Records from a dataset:

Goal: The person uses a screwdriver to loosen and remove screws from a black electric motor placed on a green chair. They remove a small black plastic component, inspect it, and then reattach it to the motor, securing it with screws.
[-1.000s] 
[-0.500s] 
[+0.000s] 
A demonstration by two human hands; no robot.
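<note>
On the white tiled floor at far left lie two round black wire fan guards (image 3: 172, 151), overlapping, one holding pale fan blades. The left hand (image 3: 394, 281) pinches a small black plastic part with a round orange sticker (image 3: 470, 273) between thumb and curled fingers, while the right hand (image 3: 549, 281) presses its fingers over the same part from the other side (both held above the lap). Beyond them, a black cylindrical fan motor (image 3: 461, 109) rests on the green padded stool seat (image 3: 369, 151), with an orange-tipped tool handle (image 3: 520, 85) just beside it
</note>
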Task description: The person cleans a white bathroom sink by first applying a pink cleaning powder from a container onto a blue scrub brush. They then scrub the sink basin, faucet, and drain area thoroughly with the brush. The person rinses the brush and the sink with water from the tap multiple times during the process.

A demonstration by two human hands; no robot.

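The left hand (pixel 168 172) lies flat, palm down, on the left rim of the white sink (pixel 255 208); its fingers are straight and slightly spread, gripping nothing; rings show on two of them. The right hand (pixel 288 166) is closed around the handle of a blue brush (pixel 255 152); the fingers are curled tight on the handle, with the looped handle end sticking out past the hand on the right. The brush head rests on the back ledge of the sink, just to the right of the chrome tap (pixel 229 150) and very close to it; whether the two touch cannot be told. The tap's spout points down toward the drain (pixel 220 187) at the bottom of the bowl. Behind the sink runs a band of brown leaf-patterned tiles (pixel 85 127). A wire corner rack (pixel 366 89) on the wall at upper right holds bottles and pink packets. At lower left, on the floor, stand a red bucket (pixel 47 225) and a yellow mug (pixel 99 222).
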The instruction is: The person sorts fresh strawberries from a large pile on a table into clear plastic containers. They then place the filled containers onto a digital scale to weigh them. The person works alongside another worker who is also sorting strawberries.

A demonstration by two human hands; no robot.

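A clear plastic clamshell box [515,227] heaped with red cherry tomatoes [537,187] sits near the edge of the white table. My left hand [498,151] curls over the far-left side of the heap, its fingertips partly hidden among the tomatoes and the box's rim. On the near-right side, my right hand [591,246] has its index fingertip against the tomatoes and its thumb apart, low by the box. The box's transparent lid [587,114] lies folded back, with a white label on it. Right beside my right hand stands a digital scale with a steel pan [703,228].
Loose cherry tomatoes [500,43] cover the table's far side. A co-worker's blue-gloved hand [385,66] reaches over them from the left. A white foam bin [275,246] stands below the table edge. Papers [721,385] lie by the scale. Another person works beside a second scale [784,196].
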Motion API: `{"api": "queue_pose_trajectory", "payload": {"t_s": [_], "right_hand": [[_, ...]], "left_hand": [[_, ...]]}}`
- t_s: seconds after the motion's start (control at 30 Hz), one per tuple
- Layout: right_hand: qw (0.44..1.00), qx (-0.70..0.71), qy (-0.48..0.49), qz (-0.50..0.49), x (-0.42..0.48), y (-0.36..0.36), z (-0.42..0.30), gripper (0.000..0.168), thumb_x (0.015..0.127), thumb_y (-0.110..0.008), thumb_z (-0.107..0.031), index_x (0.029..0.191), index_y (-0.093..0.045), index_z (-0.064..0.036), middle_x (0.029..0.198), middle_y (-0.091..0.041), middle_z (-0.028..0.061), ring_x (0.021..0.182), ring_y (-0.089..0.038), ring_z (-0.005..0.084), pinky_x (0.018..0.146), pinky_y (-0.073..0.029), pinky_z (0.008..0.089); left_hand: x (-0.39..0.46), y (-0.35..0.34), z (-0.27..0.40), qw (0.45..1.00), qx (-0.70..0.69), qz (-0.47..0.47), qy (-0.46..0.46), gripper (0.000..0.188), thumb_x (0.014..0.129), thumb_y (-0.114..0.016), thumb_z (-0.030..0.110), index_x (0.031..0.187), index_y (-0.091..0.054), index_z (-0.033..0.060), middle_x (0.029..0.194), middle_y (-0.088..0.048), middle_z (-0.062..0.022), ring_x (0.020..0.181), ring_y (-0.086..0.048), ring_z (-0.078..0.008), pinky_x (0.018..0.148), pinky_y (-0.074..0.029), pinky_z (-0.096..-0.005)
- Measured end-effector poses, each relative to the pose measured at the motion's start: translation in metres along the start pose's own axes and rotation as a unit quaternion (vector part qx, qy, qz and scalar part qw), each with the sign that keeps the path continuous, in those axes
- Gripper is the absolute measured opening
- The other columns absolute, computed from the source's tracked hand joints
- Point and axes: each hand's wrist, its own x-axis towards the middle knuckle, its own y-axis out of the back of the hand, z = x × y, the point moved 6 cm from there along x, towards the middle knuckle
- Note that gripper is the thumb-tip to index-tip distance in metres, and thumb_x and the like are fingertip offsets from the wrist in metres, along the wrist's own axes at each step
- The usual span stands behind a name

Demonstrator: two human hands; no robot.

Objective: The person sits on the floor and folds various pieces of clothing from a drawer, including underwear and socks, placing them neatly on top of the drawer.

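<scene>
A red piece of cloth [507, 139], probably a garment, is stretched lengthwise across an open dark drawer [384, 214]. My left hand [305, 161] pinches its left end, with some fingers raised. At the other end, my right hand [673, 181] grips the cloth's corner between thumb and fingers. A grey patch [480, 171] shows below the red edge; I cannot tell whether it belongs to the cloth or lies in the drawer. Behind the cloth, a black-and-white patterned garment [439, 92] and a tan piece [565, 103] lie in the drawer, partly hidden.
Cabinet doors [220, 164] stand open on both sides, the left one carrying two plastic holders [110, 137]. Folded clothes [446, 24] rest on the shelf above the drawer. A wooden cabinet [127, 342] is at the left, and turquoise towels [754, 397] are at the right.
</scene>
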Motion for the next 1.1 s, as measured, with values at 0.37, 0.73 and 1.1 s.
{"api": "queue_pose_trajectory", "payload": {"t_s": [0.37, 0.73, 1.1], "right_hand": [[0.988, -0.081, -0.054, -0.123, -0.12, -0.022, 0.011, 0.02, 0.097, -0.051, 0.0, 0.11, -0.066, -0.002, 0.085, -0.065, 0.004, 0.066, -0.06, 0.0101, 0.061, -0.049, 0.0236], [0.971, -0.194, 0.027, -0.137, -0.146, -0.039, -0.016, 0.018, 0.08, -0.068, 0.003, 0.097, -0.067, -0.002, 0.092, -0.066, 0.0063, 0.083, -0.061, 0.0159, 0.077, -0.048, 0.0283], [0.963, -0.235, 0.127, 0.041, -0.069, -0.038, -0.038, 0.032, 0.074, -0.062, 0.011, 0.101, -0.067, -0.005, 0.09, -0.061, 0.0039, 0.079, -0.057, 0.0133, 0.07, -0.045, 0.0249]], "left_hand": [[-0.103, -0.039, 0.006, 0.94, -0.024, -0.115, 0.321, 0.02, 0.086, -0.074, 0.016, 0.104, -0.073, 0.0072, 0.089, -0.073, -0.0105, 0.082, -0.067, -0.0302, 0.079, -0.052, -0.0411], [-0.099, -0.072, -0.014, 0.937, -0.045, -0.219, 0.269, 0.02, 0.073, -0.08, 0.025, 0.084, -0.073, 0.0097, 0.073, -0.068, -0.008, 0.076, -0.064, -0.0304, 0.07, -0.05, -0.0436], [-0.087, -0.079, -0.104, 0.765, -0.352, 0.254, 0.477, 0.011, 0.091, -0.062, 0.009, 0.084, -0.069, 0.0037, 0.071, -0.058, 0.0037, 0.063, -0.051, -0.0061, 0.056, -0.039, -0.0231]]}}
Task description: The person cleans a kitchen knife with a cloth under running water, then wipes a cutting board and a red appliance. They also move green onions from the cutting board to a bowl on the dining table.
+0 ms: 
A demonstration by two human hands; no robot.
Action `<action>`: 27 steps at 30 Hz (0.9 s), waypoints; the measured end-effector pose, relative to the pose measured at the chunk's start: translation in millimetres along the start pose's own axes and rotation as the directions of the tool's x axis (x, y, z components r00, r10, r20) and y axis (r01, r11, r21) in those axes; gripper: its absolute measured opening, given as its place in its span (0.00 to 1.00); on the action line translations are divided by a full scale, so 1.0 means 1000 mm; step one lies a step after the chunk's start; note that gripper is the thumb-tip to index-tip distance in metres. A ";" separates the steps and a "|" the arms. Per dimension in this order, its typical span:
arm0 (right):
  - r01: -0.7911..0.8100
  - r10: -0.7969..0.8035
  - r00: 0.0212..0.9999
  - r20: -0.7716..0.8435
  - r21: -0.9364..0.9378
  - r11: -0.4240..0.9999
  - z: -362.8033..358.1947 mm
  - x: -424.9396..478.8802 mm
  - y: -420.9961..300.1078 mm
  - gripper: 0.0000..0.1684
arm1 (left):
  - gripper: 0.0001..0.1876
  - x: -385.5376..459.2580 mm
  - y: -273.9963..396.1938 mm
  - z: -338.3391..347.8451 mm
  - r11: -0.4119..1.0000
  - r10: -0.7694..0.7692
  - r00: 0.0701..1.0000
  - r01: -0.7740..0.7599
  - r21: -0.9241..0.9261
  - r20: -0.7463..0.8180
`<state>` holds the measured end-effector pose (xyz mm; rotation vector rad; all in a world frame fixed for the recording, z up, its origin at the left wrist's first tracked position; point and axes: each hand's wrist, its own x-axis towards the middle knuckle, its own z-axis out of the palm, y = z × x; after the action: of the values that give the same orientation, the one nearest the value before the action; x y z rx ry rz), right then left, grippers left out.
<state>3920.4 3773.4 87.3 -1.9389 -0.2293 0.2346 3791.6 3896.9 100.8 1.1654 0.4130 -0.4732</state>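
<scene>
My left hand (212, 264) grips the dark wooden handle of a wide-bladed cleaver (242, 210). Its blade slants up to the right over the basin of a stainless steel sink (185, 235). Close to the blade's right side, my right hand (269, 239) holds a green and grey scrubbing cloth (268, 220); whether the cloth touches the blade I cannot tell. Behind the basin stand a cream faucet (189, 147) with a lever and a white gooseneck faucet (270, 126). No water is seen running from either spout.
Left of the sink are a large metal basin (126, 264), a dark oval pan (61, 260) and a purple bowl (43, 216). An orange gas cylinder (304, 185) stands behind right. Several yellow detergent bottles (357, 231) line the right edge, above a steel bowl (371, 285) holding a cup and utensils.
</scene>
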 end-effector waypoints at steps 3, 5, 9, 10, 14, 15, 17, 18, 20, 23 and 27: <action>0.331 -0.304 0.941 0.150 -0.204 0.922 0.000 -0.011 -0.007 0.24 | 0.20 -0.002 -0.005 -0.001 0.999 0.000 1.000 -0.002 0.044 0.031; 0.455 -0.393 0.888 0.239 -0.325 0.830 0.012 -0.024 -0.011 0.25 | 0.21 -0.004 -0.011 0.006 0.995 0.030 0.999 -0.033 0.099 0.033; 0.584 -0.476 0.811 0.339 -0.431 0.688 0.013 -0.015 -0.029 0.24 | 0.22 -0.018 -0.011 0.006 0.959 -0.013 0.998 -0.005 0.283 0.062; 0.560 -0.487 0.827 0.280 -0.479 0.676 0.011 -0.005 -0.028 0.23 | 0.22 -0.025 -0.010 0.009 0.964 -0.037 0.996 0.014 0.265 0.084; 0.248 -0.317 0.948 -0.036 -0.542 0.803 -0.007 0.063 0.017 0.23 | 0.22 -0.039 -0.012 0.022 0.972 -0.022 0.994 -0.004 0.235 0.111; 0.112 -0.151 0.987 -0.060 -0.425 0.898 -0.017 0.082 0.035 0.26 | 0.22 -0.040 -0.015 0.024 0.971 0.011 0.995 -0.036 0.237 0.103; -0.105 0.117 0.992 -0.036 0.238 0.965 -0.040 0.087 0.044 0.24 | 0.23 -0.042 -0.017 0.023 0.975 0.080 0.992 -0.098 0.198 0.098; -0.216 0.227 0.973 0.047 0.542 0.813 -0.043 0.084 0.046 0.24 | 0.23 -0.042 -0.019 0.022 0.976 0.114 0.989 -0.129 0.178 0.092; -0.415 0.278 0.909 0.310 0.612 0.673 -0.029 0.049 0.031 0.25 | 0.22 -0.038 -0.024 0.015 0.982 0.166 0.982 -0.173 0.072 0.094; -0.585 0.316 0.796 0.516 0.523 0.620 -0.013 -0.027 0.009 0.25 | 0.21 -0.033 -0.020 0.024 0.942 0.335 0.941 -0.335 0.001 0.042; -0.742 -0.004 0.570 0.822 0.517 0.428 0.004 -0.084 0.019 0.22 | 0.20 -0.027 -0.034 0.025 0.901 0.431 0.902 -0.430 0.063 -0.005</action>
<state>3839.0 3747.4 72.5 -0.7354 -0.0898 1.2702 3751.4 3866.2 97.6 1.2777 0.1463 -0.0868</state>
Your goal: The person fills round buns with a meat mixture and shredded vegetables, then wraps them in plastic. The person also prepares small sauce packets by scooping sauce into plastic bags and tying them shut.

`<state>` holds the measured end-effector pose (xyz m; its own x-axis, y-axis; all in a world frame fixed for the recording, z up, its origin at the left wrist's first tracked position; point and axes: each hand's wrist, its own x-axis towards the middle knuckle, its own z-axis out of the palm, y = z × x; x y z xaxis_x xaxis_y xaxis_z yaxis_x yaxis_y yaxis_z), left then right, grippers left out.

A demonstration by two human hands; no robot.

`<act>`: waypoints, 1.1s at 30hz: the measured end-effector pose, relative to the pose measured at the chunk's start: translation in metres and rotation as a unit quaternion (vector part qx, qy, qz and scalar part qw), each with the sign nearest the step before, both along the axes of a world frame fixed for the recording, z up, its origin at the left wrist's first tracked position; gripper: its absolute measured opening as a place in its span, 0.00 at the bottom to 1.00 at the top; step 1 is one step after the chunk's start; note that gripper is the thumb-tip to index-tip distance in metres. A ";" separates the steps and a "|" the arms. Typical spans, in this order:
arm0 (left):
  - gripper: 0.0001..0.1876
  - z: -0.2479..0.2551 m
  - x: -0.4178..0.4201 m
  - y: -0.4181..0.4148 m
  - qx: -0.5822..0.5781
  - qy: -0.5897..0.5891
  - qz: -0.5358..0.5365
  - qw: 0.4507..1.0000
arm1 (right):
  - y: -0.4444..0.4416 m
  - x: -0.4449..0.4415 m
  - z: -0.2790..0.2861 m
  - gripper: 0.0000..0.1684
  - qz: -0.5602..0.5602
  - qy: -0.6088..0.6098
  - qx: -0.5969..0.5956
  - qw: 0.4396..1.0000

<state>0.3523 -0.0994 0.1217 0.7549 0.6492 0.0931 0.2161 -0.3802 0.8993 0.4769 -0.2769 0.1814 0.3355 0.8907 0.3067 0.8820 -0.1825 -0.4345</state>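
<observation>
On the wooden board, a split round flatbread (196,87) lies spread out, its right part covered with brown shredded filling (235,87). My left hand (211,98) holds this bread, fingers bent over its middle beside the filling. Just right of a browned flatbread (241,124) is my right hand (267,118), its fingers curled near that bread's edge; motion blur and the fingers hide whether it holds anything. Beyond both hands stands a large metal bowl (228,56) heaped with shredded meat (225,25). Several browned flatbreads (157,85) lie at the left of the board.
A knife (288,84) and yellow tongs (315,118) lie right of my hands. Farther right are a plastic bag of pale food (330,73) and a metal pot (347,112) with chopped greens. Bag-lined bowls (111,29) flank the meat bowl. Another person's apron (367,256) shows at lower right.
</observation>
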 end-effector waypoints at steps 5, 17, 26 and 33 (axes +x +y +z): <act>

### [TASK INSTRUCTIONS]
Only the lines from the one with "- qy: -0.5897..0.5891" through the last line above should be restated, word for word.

### [EXERCISE RESULT]
  - qy: -0.5897..0.5891
  - qz: -0.5358..0.5365
  - qw: 0.4507..1.0000
arm1 (right):
  - y: -0.4444..0.4416 m
  - x: -0.4449..0.4415 m
  - z: -0.2790..0.2861 m
  - gripper: 0.0000..0.1684
  - qz: -0.5602..0.5602
  - qy: -0.6088..0.6098
  - qx: -0.5969..0.5956
  - qw: 0.4396..1.0000

<state>0.3523 -0.0994 0.1217 0.7549 0.6492 0.0931 0.2161 -0.3802 0.8993 0.4769 -0.2769 0.1814 0.3355 0.8907 0.3067 0.8820 -0.1825 -0.4345</state>
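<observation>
On the wooden board, a split round flatbread (196,87) lies spread out, its right part covered with brown shredded filling (235,87). My left hand (211,98) holds this bread, fingers bent over its middle beside the filling. Just right of a browned flatbread (241,124) is my right hand (267,118), its fingers curled near that bread's edge; motion blur and the fingers hide whether it holds anything. Beyond both hands stands a large metal bowl (228,56) heaped with shredded meat (225,25). Several browned flatbreads (157,85) lie at the left of the board.
A knife (288,84) and yellow tongs (315,118) lie right of my hands. Farther right are a plastic bag of pale food (330,73) and a metal pot (347,112) with chopped greens. Bag-lined bowls (111,29) flank the meat bowl. Another person's apron (367,256) shows at lower right.
</observation>
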 end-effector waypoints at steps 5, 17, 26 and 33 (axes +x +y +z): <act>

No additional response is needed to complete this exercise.